* WHAT YOU NEED TO DO
Go through the listing that follows and write it out exactly. Drop the pictures.

=== DATASET EXCERPT ===

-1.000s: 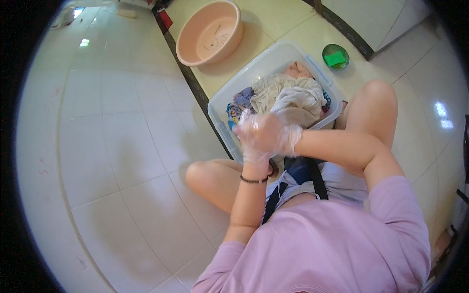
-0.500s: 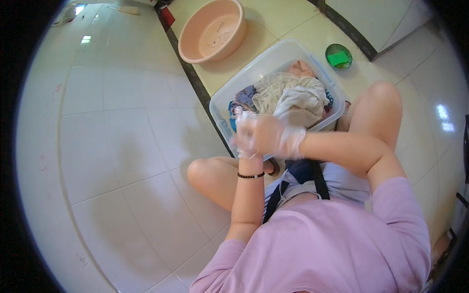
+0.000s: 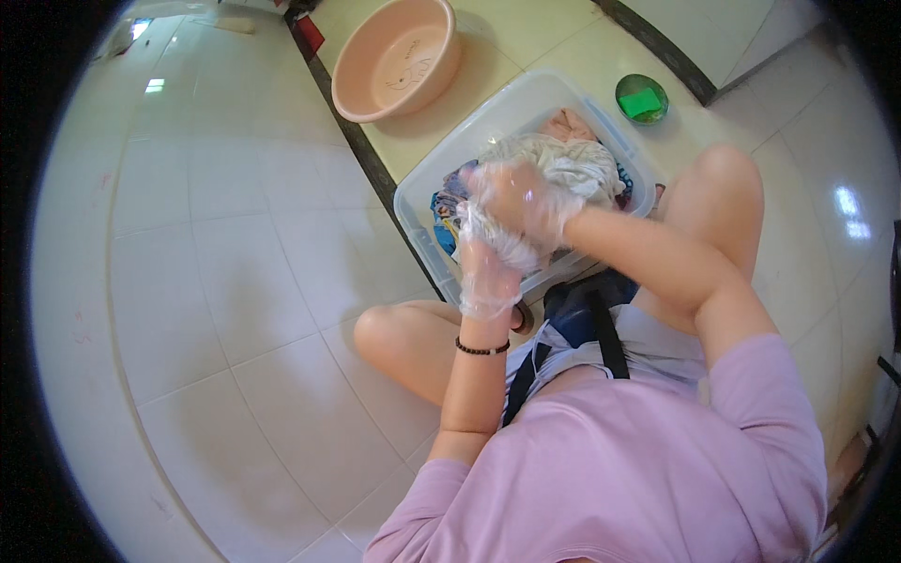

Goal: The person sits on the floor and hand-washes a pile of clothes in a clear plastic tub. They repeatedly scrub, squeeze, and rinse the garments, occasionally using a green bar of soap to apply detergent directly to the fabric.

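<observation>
Both my hands wear clear plastic gloves and are over the near left part of a clear plastic tub (image 3: 413, 200). My left hand (image 3: 490, 272) is closed round a bunched white cloth (image 3: 511, 246). My right hand (image 3: 526, 199), slightly blurred, grips the same cloth from above, just beyond the left. Their fingers are partly hidden by the cloth and each other. Behind them in the tub lies a heap of crumpled laundry: a whitish garment (image 3: 582, 169), a peach-coloured cloth (image 3: 568, 125), and dark blue patterned pieces (image 3: 449, 192).
A peach-coloured round basin (image 3: 385, 75) stands beyond the tub to the left. At the far right, a dark round dish (image 3: 654, 86) holds a green bar of soap (image 3: 641, 102). A dark floor strip (image 3: 371, 169) runs along the tub's left side. My bent knees flank the tub.
My right hand has moved forward and up from its place across the left hand. The white cloth between them now shows. The view has shifted slightly.
</observation>
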The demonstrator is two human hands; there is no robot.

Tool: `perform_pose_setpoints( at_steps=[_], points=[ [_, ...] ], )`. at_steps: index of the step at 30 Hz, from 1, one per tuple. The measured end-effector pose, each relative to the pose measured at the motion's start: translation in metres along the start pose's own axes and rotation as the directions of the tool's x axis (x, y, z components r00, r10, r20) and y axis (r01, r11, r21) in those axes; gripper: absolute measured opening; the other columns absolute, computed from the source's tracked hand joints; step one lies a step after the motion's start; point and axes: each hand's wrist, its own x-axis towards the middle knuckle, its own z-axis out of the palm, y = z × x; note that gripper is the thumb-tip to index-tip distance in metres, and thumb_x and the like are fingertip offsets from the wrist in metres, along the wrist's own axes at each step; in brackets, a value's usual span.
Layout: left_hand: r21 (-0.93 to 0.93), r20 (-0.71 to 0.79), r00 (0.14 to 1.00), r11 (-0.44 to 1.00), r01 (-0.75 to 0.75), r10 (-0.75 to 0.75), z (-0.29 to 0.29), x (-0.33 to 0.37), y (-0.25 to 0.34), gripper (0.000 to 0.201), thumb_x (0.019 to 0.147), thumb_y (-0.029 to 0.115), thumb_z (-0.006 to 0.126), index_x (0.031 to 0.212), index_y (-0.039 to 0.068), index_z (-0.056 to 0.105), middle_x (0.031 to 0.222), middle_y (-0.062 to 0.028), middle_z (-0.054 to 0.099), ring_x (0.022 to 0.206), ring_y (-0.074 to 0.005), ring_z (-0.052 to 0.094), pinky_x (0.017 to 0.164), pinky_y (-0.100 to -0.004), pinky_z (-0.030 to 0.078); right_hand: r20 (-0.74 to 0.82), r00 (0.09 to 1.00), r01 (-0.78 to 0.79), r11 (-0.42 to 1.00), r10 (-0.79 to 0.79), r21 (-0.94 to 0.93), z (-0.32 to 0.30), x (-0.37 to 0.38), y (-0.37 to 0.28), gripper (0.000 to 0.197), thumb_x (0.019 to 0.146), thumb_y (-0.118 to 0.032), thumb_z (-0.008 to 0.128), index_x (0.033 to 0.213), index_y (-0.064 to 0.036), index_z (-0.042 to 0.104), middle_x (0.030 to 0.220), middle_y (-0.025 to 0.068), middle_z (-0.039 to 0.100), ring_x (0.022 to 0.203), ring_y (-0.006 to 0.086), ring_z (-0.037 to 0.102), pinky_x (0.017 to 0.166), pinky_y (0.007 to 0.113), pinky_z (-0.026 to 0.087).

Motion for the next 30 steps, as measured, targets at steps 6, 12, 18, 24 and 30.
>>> perform_pose_setpoints(
  at_steps=[6, 12, 18, 24, 30],
  points=[
    [0.281, -0.084, 0.996, 0.959, 0.020, 0.004, 0.006, -0.014, 0.015, 0.044, 0.092, 0.040, 0.041, 0.114, 0.003, 0.052, 0.112, -0.0096, 0.057, 0.100, -0.0216, 0.054, 0.086, -0.0351, 0.044, 0.189, 0.911, -0.396, 0.652, 0.366, 0.647, 0.010, 0.015, 0.041, 0.038, 0.087, -0.034, 0.050, 0.087, 0.0020, 0.063, 0.080, 0.0134, 0.064, 0.076, 0.0272, 0.060, 0.071, 0.035, 0.046],
    [0.901, 0.052, 0.974, 0.409, -0.141, 0.221, -0.032, 0.001, 0.026, 0.037, 0.090, 0.024, 0.049, 0.115, -0.003, 0.050, 0.111, -0.0106, 0.056, 0.099, -0.0173, 0.052, 0.087, -0.0306, 0.041, 0.383, 0.892, -0.450, 0.403, 0.239, 0.797, -0.008, 0.014, 0.015, 0.039, 0.082, -0.032, 0.062, 0.099, 0.0020, 0.059, 0.089, 0.0090, 0.062, 0.082, 0.0170, 0.055, 0.073, 0.030, 0.044],
    [0.184, -0.115, 0.941, 0.938, -0.294, 0.317, -0.026, -0.005, 0.050, 0.040, 0.092, 0.037, 0.042, 0.109, 0.002, 0.052, 0.109, -0.0102, 0.057, 0.101, -0.0244, 0.053, 0.091, -0.0392, 0.040, 0.615, 0.787, -0.130, 0.986, 0.041, 0.101, -0.018, -0.002, 0.028, 0.045, 0.068, -0.024, 0.073, 0.106, -0.0060, 0.058, 0.095, 0.0160, 0.064, 0.089, 0.0249, 0.060, 0.077, 0.032, 0.046],
    [0.278, -0.129, 0.944, 0.925, -0.260, 0.304, -0.031, -0.013, 0.073, 0.046, 0.092, 0.040, 0.041, 0.117, 0.002, 0.048, 0.113, -0.0129, 0.054, 0.104, -0.0242, 0.052, 0.093, -0.0386, 0.040, 0.523, 0.840, -0.388, 0.834, 0.146, 0.391, -0.039, 0.006, 0.026, 0.043, 0.072, -0.018, 0.069, 0.111, -0.0056, 0.057, 0.094, 0.0099, 0.062, 0.092, 0.0186, 0.058, 0.082, 0.027, 0.044],
    [0.161, -0.161, 0.969, 0.974, -0.161, 0.186, -0.008, 0.003, 0.040, 0.042, 0.095, 0.036, 0.037, 0.118, 0.003, 0.047, 0.115, -0.0119, 0.053, 0.104, -0.0247, 0.053, 0.089, -0.0375, 0.044, 0.345, 0.914, -0.368, 0.081, 0.211, 0.926, -0.041, 0.014, 0.002, 0.033, 0.081, -0.014, 0.062, 0.112, -0.0043, 0.056, 0.092, 0.0037, 0.060, 0.089, 0.0130, 0.057, 0.081, 0.028, 0.046]
  ],
)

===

* ANSWER FOR THE TASK
-1.000s: 
-0.500s: 
+0.000s: 

Goal: The person sits on the floor and hand-washes a pile of clothes in a clear plastic tub. They repeatedly scrub, squeeze, and rinse the garments, occasionally using a green bar of soap to apply detergent directly to the fabric.

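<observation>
Both my hands wear clear plastic gloves and are over the near left part of a clear plastic tub (image 3: 413, 200). My left hand (image 3: 490, 272) is closed round a bunched white cloth (image 3: 511, 246). My right hand (image 3: 526, 199), slightly blurred, grips the same cloth from above, just beyond the left. Their fingers are partly hidden by the cloth and each other. Behind them in the tub lies a heap of crumpled laundry: a whitish garment (image 3: 582, 169), a peach-coloured cloth (image 3: 568, 125), and dark blue patterned pieces (image 3: 449, 192).
A peach-coloured round basin (image 3: 385, 75) stands beyond the tub to the left. At the far right, a dark round dish (image 3: 654, 86) holds a green bar of soap (image 3: 641, 102). A dark floor strip (image 3: 371, 169) runs along the tub's left side. My bent knees flank the tub.
My right hand has moved forward and up from its place across the left hand. The white cloth between them now shows. The view has shifted slightly.
</observation>
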The demonstrator is two human hands; there is no robot.

Tool: `perform_pose_setpoints( at_steps=[_], points=[ [_, ...] ], )`. at_steps: index of the step at 30 Hz, from 1, one per tuple. The measured end-effector pose, each relative to the pose measured at the motion's start: translation in metres along the start pose's own axes and rotation as the directions of the tool's x axis (x, y, z components r00, r10, r20) and y axis (r01, r11, r21) in those axes; gripper: absolute measured opening; the other columns absolute, computed from the source's tracked hand joints; step one lies a step after the motion's start; point and axes: each hand's wrist, its own x-axis towards the middle knuckle, its own z-axis out of the palm, y = z × x; note that gripper is the thumb-tip to index-tip distance in metres, and thumb_x and the like are fingertip offsets from the wrist in metres, along the wrist's own axes at each step; in brackets, a value's usual span.
Layout: left_hand: r21 (-0.93 to 0.93), r20 (-0.71 to 0.79), r00 (0.14 to 1.00), r11 (-0.44 to 1.00), r01 (-0.75 to 0.75), r10 (-0.75 to 0.75), z (-0.29 to 0.29), x (-0.33 to 0.37), y (-0.25 to 0.34), gripper (0.000 to 0.201), thumb_x (0.019 to 0.147), thumb_y (-0.029 to 0.115), thumb_z (-0.006 to 0.126), index_x (0.031 to 0.212), index_y (-0.039 to 0.068), index_z (-0.056 to 0.105), middle_x (0.031 to 0.222), middle_y (-0.062 to 0.028), middle_z (-0.054 to 0.099), ring_x (0.022 to 0.206), ring_y (-0.074 to 0.005), ring_z (-0.052 to 0.094), pinky_x (0.017 to 0.164), pinky_y (-0.100 to -0.004), pinky_z (-0.030 to 0.078); right_hand: r20 (-0.74 to 0.82), r00 (0.09 to 1.00), r01 (-0.78 to 0.79), r11 (-0.42 to 1.00), r10 (-0.79 to 0.79), r21 (-0.94 to 0.93), z (-0.32 to 0.30), x (-0.37 to 0.38), y (-0.37 to 0.28), gripper (0.000 to 0.197), thumb_x (0.019 to 0.146), thumb_y (-0.118 to 0.032), thumb_z (-0.008 to 0.128), index_x (0.033 to 0.213), index_y (-0.064 to 0.036), index_z (-0.042 to 0.104), middle_x (0.030 to 0.220), middle_y (-0.025 to 0.068), middle_z (-0.039 to 0.100), ring_x (0.022 to 0.203), ring_y (-0.006 to 0.086), ring_z (-0.037 to 0.102), pinky_x (0.017 to 0.166), pinky_y (0.007 to 0.113), pinky_z (-0.026 to 0.087).

Motion for the next 30 steps, as measured, targets at steps 6, 12, 18, 24 and 30.
>>> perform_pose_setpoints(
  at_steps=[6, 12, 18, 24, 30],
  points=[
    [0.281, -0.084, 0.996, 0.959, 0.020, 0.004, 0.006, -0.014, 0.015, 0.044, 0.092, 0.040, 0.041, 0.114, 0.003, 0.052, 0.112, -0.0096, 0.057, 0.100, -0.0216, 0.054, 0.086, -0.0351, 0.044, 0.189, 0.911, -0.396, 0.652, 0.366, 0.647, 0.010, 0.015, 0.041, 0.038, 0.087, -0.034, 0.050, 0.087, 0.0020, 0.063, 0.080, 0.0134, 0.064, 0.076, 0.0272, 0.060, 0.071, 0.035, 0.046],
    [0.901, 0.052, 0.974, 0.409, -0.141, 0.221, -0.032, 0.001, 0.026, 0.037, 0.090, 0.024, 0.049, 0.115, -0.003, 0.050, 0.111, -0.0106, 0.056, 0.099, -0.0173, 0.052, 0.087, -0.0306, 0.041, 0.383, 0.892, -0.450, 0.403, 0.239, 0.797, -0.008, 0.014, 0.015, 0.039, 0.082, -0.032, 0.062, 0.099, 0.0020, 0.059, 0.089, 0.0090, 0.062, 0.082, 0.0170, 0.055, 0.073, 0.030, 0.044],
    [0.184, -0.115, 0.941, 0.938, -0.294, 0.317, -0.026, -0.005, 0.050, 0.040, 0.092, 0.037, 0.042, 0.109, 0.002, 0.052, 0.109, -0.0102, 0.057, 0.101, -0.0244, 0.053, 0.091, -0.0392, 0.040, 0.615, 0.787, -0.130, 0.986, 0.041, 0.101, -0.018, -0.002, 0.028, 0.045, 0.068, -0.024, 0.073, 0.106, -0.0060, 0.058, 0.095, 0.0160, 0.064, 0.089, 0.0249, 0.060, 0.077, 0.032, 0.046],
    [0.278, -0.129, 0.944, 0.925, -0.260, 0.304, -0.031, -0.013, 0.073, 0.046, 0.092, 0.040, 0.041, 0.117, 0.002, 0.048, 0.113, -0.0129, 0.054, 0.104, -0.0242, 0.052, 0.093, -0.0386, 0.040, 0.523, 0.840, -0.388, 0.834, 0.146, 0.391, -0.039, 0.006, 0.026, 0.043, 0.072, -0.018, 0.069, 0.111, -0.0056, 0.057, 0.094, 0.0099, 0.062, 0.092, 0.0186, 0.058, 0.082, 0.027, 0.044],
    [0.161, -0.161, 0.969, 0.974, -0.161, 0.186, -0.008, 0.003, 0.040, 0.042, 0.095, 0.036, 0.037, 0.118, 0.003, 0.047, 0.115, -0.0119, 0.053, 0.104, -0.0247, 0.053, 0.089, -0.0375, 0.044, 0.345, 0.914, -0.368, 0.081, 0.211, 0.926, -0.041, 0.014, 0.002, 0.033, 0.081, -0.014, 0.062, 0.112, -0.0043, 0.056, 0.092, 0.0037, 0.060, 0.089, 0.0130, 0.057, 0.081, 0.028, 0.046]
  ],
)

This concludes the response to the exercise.